Retype word for word the lines of the data below, from the first to the one bearing "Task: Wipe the", with that one included.

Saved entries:
+ + + + + + +
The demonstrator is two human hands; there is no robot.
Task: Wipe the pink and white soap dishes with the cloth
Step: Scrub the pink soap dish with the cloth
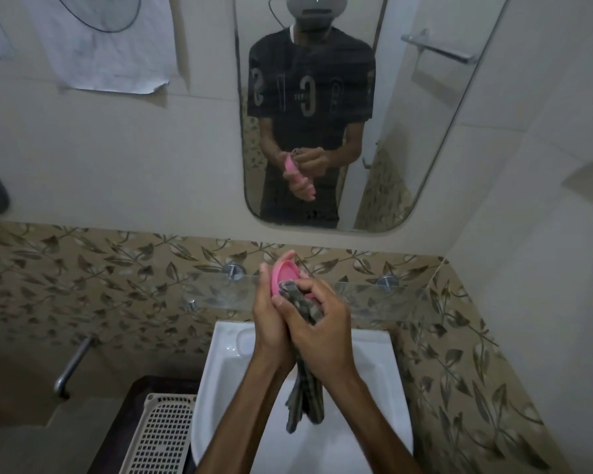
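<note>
Wall (83,165): pale tiles above, a band of leaf-patterned tiles below, running behind the basin.
Mirror (408,131): rounded corners, mounted on the wall; reflects a person in a dark printed shirt holding the pink dish in front of the body.
Basin (374,388): white, set against the leaf-patterned band, directly beneath both forearms.
Glass shelf (151,289): clear, fixed to the wall on round metal mounts, spanning above the basin's rear edge.
Paper sheet (110,46): white, curled at the lower edge, stuck on the wall left of the mirror.
Crate (161,436): beige perforated plastic, just left of the basin.
Towel bar (439,49): metal, on the wall right of the mirror.
Left hand (271,309): fingers wrapped around the back of the pink soap dish, gripping it, held above the basin.
Right hand (322,323): fingers curled around the cloth, pressing a bunched part of it into the dish's hollow.
Cloth (305,398): dark, checked; upper end inside the dish, the rest hanging down between the wrists over the basin.
Pink soap dish (283,271): oval, tilted upright with its hollow side facing the camera, in front of the glass shelf.
White soap dish: cannot tell its place.
</note>
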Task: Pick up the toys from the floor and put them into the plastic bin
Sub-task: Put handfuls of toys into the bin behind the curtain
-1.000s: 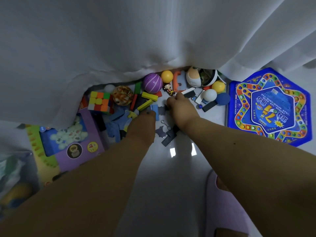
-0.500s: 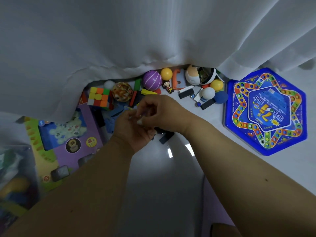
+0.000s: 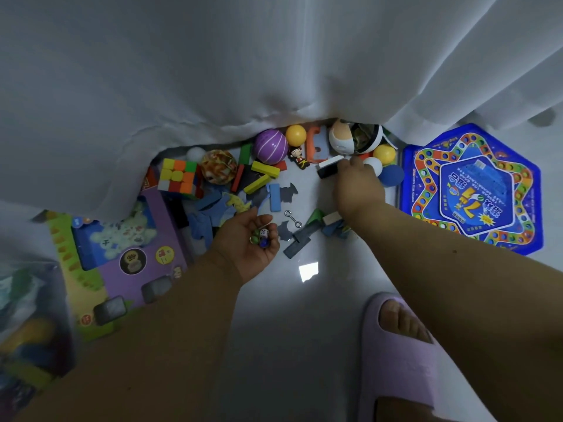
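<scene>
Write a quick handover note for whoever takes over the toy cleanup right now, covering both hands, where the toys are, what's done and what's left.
Left hand: palm up, cupping a die and marbles.
Right hand: reaching down at the black and white block by the curtain; whether it grips it cannot be told.
Toys: the purple ball, puzzle cube, yellow blocks and blue board game lie on the floor.
Done: a few small pieces gathered in hand.
Left: nearly everything. The bin is not clearly in view.

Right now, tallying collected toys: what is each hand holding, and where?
Left hand cups marbles and a die in its palm. Right hand reaches the black-and-white block; its grip is hidden.
</scene>
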Demonstrator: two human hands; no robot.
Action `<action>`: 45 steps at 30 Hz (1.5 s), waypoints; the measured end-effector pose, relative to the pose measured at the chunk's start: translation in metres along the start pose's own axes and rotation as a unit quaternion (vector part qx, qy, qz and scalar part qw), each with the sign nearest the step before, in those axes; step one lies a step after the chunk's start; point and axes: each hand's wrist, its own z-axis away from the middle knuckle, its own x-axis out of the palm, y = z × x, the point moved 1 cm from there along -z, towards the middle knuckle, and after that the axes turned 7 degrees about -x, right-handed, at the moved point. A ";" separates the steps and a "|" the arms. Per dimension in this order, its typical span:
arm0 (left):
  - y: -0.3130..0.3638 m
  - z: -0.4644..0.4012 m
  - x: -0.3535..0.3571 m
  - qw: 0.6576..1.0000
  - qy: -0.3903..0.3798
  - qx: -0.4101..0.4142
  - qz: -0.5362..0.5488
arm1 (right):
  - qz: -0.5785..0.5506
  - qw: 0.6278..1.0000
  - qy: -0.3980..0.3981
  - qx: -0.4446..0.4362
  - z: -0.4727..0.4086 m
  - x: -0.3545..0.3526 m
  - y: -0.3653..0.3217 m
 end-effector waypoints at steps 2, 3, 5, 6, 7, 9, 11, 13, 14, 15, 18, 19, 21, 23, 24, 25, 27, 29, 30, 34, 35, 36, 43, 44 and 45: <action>-0.001 0.000 0.000 1.000 0.001 0.001 0.004 | 0.020 1.000 0.009 -0.015 0.001 0.003 0.004; -0.001 -0.001 0.000 1.000 0.001 0.003 0.004 | 0.016 1.000 0.010 -0.020 0.001 0.005 0.006; -0.002 -0.002 0.001 1.000 0.003 0.005 0.002 | 0.004 1.000 0.013 -0.023 0.001 0.009 0.008; -0.003 -0.002 0.002 1.000 0.003 0.006 0.004 | 0.000 1.000 0.016 -0.023 0.001 0.011 0.009; -0.003 -0.003 0.003 1.000 0.004 0.007 0.007 | -0.001 1.000 0.017 -0.022 0.000 0.012 0.009; -0.005 -0.004 0.004 1.000 0.004 0.008 0.010 | -0.006 1.000 0.013 -0.025 -0.002 0.013 0.010; -0.006 -0.004 0.005 1.000 0.003 0.006 0.004 | -0.014 0.999 0.005 -0.033 -0.002 0.013 0.010; -0.006 -0.003 0.007 1.000 0.002 0.006 0.003 | -0.027 0.999 0.002 -0.044 -0.002 0.013 0.008; -0.006 -0.003 0.007 1.000 0.001 0.007 0.004 | -0.033 0.998 0.001 -0.050 -0.002 0.014 0.006; -0.005 -0.003 0.008 1.000 0.001 0.009 0.005 | -0.041 0.998 0.001 -0.055 -0.001 0.015 0.003; -0.004 -0.004 0.008 1.000 0.001 0.020 0.005 | -0.084 0.994 0.006 -0.067 0.003 0.017 -0.004; -0.004 -0.004 0.008 1.000 0.002 0.023 0.007 | -0.101 0.993 0.005 -0.065 0.005 0.017 -0.006; -0.004 -0.006 0.006 0.999 0.008 0.029 0.014 | -0.122 0.990 0.005 -0.070 0.007 0.018 -0.011; -0.004 -0.007 0.003 0.999 0.011 0.032 0.026 | -0.112 0.988 0.003 -0.105 0.007 0.021 -0.018; -0.004 -0.007 0.001 0.999 0.011 0.034 0.030 | -0.103 0.986 0.002 -0.129 0.006 0.023 -0.022; -0.004 -0.007 0.000 0.999 0.011 0.037 0.034 | -0.101 0.984 0.001 -0.149 0.006 0.024 -0.027; -0.004 -0.008 -0.002 0.998 0.019 0.046 0.043 | -0.108 0.979 -0.005 -0.174 0.004 0.025 -0.038; -0.003 -0.008 -0.004 0.997 0.032 0.053 0.051 | -0.110 0.974 -0.018 -0.199 0.005 0.027 -0.049; -0.002 -0.009 -0.005 0.997 0.038 0.051 0.052 | -0.105 0.971 -0.019 -0.212 0.006 0.028 -0.054; 0.000 -0.013 -0.007 0.997 0.061 0.038 0.035 | -0.087 0.964 -0.013 -0.250 0.012 0.032 -0.061; 0.000 -0.014 -0.006 0.997 0.063 0.038 0.029 | -0.088 0.963 -0.017 -0.256 0.014 0.034 -0.061; 0.000 -0.015 -0.005 0.997 0.064 0.041 0.023 | -0.093 0.960 -0.021 -0.262 0.017 0.035 -0.061; -0.001 -0.014 -0.006 0.997 0.048 0.042 0.035 | -0.129 0.949 -0.036 -0.284 0.027 0.049 -0.069; -0.001 -0.014 -0.007 0.997 0.047 0.042 0.039 | -0.120 0.952 -0.041 -0.278 0.027 0.050 -0.070; -0.001 -0.013 -0.007 0.997 0.047 0.042 0.042 | -0.112 0.954 -0.049 -0.275 0.026 0.050 -0.072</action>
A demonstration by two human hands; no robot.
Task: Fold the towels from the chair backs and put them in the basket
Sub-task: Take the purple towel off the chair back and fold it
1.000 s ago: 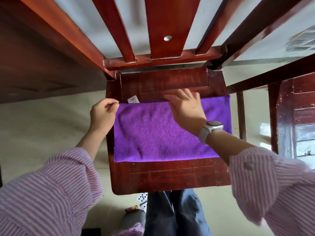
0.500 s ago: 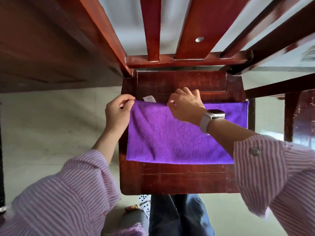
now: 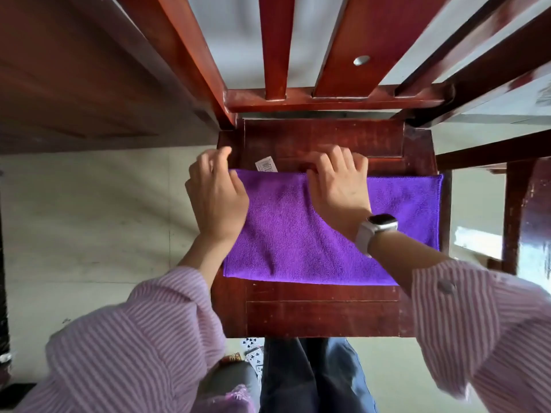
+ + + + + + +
**Solved exercise:**
The demonstrator is two human hands; there is no robot.
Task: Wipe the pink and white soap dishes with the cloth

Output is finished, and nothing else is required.